**TASK TO COMPLETE**: Check every line of the entries for "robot", and copy the lines that hold it.

Source records
+ + + +
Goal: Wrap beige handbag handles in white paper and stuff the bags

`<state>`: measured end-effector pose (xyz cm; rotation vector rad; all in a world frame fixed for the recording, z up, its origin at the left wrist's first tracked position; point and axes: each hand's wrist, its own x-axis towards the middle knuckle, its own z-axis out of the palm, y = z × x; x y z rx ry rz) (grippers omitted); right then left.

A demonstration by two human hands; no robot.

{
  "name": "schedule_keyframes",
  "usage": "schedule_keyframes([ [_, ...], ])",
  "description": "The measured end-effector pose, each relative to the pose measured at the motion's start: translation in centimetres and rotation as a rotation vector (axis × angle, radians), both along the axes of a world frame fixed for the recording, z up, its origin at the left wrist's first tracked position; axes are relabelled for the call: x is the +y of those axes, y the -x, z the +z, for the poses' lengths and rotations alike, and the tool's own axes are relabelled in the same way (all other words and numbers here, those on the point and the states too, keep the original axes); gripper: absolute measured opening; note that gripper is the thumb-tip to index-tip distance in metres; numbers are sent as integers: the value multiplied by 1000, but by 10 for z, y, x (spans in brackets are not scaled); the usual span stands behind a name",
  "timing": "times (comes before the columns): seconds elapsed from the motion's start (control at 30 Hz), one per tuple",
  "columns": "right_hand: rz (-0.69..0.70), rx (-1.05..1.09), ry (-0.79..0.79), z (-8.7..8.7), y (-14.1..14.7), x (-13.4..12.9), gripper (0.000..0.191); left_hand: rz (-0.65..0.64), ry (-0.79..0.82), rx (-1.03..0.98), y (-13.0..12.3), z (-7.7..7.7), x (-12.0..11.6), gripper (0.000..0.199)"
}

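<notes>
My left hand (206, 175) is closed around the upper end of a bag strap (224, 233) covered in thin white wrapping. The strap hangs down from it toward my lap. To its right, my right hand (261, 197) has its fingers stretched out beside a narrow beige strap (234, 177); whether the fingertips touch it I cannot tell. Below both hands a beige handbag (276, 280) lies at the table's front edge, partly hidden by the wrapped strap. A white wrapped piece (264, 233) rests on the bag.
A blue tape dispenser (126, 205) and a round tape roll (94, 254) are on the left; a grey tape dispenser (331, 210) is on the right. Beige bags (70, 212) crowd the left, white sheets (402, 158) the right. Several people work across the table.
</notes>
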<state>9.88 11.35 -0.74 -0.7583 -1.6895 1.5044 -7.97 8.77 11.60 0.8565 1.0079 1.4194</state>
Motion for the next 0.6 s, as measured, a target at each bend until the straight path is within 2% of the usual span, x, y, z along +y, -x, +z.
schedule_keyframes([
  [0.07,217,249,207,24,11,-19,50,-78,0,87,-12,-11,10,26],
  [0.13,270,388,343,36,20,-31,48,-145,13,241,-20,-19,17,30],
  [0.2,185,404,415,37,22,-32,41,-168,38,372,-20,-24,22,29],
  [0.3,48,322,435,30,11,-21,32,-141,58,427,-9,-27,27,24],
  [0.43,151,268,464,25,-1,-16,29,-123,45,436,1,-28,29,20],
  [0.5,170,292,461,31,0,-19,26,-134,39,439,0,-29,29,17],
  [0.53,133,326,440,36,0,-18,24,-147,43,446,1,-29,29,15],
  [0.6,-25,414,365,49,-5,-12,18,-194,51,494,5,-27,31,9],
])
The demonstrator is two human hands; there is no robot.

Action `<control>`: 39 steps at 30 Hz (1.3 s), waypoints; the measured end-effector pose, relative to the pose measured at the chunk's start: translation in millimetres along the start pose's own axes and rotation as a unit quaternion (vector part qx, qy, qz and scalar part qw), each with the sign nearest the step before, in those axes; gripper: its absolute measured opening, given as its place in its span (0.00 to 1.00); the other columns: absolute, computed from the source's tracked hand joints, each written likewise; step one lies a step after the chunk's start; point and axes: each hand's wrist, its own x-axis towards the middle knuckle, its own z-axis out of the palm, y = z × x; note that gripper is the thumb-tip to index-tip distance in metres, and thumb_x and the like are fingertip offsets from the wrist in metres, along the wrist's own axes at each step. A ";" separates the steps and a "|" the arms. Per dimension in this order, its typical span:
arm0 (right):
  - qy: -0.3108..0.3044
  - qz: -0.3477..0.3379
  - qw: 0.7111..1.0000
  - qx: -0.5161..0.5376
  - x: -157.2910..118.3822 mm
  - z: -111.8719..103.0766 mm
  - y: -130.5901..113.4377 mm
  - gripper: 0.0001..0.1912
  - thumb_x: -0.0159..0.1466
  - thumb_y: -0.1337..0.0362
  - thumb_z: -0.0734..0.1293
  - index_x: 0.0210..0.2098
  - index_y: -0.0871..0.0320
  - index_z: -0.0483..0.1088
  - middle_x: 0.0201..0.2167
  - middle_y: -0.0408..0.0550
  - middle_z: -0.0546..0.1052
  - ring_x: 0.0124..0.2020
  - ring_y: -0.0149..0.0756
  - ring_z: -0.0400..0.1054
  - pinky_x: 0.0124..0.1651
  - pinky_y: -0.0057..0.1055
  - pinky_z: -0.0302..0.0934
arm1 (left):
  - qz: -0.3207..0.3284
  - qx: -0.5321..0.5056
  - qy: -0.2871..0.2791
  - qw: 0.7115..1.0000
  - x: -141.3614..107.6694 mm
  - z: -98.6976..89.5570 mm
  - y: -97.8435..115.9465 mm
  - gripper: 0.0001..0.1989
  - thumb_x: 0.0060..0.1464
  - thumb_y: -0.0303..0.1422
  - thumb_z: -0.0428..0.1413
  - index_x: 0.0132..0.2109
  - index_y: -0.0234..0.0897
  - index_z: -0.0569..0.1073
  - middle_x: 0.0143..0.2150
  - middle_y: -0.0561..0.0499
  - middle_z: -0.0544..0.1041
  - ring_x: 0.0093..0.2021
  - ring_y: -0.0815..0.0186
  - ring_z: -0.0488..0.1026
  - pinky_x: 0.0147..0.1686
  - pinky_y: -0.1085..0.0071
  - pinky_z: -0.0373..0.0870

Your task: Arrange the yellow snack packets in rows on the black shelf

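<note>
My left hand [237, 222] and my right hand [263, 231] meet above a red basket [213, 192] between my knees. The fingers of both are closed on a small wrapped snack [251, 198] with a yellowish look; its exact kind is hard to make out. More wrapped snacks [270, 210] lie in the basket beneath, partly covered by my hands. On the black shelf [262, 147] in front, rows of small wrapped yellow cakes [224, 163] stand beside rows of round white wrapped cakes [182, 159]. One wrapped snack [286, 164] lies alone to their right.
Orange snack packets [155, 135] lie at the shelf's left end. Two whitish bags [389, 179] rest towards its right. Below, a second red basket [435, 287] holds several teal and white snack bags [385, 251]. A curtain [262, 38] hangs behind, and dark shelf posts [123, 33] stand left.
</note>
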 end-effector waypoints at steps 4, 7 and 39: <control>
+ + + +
**RESPONSE TO THE EXERCISE**:
A demonstration by two human hands; no robot.
The demonstrator is two human hands; there is no robot.

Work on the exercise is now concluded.